Its golden-brown muzzle stood out against the coal-black color of its fur, and the roughly 4-year-old male bear looked like he had been doing well at packing on a few pounds this summer. The image seem like a slice of Alaska life at its best.
That is until the hungry bruin climbed into the back of a beat-up truck and began feeding on several days to weeks worth of rotting human garbage -- an action that ultimately lead to the animal's untimely death.
"It was very, very sad, and not just because he lost his life, but because he lost his life to either ignorance or apathy," Garnet said.
The incident took place Wednesday at a residence off of Mackey Lake Road. The Alaska Department of Fish and Game was called to respond, and it was they who made the decision to put the animal down, making it the 24th bear to die this season as a result of a human-caused mortality. Of these, this bruin was the first black bear killed; all the rest have been brownies.
Jeff Selinger, area wildlife manager with Fish and Game, cited the reason the bear was dispatched.
"I approached it as it was chomping away on the five to 10 bags of garbage that had been there for awhile. It didn't run off, and it made an aggressive move. It wasn't afraid of humans. Given those circumstances, and that it was in a residential neighborhood, I decided the best course of action was to put it down," he said.
Garnet inquired about relocating the bear, but Selinger said it wasn't a viable option.
"We've moved them without good results. This year alone we've already relocated four bears, and they've either come back or displayed the same behavior elsewhere," he said, and added as a result, three of those four bears are now dead, as well.
Selinger said the resident that left out the garbage has been cited for "negligently feeding game," and issued a $300 fine, but Garnet said the punishment should have been more severe considering the egregious circumstances that attracted the bear, and that it lost its life.
"It was totally preventable had the guy not been as blatant as to leave several days to weeks of trash out. There are bear-resistant containers for people that want to accumulate it rather than hauling it off daily," she said.

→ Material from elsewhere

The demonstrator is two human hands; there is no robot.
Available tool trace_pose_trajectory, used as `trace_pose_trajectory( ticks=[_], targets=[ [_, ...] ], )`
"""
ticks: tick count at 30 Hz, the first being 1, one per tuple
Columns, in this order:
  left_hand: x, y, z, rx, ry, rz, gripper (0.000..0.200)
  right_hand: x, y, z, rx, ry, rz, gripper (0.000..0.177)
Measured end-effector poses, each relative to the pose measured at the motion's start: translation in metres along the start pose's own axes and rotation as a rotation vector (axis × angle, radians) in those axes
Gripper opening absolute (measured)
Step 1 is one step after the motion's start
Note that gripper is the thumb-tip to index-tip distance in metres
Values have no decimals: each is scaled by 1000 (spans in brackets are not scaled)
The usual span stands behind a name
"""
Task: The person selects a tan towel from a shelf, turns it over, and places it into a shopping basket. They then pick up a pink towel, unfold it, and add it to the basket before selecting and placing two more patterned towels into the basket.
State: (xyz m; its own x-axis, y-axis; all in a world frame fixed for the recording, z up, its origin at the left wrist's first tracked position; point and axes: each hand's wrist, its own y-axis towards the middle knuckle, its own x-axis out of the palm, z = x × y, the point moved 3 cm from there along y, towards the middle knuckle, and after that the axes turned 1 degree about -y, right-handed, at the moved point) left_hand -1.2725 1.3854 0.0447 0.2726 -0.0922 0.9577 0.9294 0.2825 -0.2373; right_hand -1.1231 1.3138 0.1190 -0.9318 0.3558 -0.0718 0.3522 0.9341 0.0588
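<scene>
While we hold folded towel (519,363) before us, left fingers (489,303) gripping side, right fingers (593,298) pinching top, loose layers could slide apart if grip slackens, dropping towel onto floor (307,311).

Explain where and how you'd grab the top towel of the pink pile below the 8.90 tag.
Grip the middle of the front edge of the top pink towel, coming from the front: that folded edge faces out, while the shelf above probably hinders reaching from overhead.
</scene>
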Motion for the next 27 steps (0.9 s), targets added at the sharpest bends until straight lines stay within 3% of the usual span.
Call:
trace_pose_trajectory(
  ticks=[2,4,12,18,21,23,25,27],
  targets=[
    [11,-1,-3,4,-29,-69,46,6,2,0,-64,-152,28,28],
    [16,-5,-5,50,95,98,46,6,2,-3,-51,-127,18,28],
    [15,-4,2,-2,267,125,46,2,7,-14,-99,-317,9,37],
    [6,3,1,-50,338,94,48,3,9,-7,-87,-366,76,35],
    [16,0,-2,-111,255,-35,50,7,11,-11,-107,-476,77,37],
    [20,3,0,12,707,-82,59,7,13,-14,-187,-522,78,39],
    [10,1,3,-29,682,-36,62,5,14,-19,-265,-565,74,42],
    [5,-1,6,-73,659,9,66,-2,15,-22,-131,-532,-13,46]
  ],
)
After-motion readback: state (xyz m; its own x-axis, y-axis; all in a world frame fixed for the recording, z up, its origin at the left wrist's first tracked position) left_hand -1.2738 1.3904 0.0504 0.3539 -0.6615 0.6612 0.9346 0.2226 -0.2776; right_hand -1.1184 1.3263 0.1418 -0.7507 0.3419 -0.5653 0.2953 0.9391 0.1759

Garnet isn't one of those people that preaches about peacefully coexisting with bears, but doesn't actually live near any. She said she speaks from a firsthand perspective, since her 11-acre parcel in Kasilof used to be a thoroughfare for bears.
"I live in a high traffic area. Our first summer, we counted 12 separate bears, based on their sizes and the number of cubs they had with them, and those are just the ones we saw. There were always tracks and scat from others we didn't see," she said.

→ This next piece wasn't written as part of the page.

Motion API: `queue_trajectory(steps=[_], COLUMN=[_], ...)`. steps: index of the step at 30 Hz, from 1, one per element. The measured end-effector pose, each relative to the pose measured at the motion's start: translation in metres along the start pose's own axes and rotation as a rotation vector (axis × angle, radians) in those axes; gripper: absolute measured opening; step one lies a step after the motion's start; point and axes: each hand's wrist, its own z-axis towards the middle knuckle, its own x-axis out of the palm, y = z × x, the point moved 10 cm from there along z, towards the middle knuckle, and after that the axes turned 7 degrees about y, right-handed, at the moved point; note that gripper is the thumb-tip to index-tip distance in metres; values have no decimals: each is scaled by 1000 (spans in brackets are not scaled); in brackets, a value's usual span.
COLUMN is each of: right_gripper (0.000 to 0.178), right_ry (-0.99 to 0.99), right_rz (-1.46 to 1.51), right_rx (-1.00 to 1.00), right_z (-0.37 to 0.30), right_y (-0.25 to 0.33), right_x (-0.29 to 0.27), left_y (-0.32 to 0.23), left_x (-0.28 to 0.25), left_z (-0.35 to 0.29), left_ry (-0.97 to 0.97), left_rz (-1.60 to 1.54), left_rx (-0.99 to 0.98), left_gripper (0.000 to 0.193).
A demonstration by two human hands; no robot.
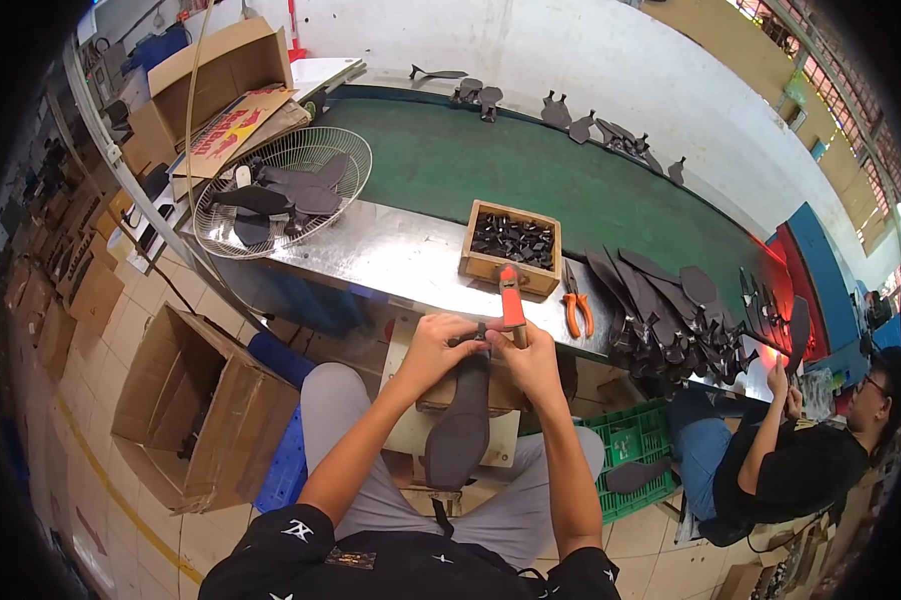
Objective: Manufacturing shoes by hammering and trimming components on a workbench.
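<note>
Between my knees a dark grey shoe sole (458,430) hangs lengthwise, its wide end toward me. My left hand (432,350) is closed on its narrow far end, where a small black piece (481,332) shows between the fingers. My right hand (530,368) is closed too, its thumb against that same end. A hammer with a red-orange head (511,303) and a wooden handle rises from the right fingers; their exact grip on it is partly hidden. Just beyond, a wooden box (467,262) holds many small black blocks. Orange-handled pliers (577,308) lie right of the box.
More soles (660,300) are heaped at the bench's right. A wire basket (360,180) with soles stands left, near a cardboard box (225,75). Beyond lies a green belt (420,150). Another person (805,455) sits at right holding a sole. An open carton (240,430) stands at floor left.
</note>
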Motion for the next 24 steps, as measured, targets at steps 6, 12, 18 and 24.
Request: queue_trajectory(steps=[6, 12, 18, 24], right_gripper=[18, 23, 41, 40], right_ry=[-85, -52, -156, -131], right_rz=[-249, -330, 22, -381], right_rx=[-345, -284, -94, -162], right_z=[-10, -22, -78, -85], right_y=[36, 58, 68, 89], right_x=[-3, -1, -10, 4], left_y=[-3, 5, 21, 26], left_x=[1, 4, 11, 9], left_z=[5, 9, 5, 10], left_ry=[32, 147, 169, 183], left_rz=[-289, -361, -457, -433], left_rx=[-106, -174, -265, -277], left_gripper=[27, 32, 28, 27])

Also, Garnet is a musher who stores large amounts of dry food and frozen fish for the dogs, so wanting to keep her animals and herself safe, she said she called Fish and Game not long after moving in and took their advice about how to prevent any negative bear encounters.
"Our dog food is stored in a locked trailer. Our garbage goes to the dump daily when we go to work. Our outside freezers are strapped down, locked with a key and even covered to camouflage them since some bears know what freezers are. We also got rubber slugs for the shotgun and used it when we had to," she said.
As a result, Garnet said she hasn't had a bear in her yard since that initial summer a few years ago. Selinger said Garnet's success in preventing bear problems is a textbook example.
"It's the message we're trying to get out. It may be a little inconvenient, but it's not difficult to do," he said.
One person, or even several people, doing the right thing isn't enough, though. Since one "bad apple" can ruin the safety of others, Selinger said it takes everyone living responsibly to reduce conflicts between humans and bears.
Garnet said she understands this principle and believes people need to be proactive en mass to make things better.
"If you're worried about crime, you form a neighborhood watch. I think this should be the same thing, with neighbors getting together to put pressure on people not being responsible," she said.
Garnet said she also would like to see a better educational campaign, not just on reducing bear attractants, but also one focusing on who to call when someone is disregarding safety practices, and what will be done to violators.
"It's a little ambiguous who enforces these regulations. If I don't know who to call, I think there are other people that also don't know who to call," she said.
Selinger said, as this incident exemplifies, Fish and Game is one of several local agencies that can and will write citations.
"We don't want to write them, but when neighbors are doing their parts and one individual isn't by leaving out obvious attractants, we feel it's appropriate," he said.